Some lines in the listing hold the word "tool". Return each of them.
+--
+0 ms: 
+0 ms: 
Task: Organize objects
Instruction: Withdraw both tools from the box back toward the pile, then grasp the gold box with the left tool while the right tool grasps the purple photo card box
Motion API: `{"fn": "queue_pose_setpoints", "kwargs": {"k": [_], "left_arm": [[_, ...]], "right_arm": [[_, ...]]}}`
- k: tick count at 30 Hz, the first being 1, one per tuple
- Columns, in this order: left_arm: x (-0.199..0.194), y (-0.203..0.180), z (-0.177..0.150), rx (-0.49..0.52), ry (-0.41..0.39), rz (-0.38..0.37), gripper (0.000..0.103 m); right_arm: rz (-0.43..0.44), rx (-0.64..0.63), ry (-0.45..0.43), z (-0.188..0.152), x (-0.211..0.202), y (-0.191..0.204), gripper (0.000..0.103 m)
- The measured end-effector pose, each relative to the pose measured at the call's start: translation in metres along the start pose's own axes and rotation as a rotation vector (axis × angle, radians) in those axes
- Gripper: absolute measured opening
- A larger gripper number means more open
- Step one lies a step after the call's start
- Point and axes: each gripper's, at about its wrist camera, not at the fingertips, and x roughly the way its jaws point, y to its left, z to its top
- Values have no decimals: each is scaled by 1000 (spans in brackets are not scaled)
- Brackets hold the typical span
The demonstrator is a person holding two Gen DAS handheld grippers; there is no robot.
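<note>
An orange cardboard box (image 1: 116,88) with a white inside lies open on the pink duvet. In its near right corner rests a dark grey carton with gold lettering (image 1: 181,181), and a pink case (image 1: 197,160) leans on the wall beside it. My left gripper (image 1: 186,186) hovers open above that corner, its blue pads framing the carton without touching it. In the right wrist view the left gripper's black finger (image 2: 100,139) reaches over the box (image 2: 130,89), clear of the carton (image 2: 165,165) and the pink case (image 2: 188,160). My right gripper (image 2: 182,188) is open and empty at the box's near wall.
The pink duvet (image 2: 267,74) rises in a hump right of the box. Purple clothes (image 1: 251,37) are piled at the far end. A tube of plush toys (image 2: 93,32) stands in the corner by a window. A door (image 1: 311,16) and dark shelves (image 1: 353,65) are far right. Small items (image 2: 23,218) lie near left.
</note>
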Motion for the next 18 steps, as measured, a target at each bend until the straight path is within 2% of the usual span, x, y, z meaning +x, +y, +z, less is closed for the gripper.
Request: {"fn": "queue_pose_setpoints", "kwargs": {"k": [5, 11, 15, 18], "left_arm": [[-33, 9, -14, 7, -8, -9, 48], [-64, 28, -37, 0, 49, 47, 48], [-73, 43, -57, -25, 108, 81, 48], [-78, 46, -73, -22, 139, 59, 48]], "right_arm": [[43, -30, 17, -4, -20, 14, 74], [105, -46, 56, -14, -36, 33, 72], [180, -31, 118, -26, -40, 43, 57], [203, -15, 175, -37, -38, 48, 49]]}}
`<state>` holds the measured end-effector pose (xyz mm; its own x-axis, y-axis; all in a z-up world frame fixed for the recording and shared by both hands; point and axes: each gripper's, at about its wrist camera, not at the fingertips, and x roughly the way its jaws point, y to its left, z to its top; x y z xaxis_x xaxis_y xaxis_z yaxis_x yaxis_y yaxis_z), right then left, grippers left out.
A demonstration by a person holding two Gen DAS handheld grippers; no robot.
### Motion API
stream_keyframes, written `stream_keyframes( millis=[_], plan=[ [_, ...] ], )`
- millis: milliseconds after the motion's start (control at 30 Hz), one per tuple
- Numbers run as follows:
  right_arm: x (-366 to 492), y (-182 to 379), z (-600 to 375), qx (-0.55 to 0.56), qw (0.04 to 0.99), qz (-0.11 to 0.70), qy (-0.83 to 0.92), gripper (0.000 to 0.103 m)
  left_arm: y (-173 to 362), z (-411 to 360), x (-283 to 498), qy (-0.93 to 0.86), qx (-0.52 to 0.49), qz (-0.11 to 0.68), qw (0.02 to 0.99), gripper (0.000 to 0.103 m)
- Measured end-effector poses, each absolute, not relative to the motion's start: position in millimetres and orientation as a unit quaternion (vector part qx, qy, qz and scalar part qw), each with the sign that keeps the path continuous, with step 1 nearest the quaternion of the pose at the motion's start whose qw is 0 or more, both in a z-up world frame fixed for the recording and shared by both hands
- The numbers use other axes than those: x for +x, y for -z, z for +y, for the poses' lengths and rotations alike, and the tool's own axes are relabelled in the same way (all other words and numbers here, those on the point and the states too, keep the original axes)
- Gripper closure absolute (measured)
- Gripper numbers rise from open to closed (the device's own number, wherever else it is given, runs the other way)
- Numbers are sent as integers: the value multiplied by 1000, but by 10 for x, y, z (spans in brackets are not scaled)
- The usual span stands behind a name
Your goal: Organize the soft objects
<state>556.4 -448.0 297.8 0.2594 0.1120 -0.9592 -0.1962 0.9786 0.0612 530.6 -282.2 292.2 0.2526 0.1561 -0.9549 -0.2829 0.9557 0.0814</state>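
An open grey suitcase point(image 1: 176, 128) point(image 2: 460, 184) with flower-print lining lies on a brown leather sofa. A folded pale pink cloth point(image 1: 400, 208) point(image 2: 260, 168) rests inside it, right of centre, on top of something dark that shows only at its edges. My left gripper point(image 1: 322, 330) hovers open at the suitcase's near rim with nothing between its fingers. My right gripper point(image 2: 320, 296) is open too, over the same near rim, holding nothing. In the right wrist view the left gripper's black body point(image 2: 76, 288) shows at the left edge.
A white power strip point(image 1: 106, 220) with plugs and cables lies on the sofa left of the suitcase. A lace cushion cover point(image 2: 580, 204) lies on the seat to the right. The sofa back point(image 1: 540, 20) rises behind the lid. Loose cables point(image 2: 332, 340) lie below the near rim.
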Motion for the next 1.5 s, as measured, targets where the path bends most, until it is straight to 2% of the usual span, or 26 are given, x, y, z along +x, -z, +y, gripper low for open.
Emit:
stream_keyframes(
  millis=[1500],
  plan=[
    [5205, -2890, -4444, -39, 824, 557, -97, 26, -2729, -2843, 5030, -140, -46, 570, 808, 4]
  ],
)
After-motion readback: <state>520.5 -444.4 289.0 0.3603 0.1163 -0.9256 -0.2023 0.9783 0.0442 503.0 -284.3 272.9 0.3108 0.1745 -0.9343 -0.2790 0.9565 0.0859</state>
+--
> _OUTPUT OF THE TASK_
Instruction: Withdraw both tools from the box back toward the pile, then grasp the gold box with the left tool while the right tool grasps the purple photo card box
- The numbers use other axes than those: x for +x, y for -z, z for +y, for the poses' lengths and rotations alike, and the tool's own axes are relabelled in the same way (all other words and numbers here, those on the point and the states too, keep the original axes)

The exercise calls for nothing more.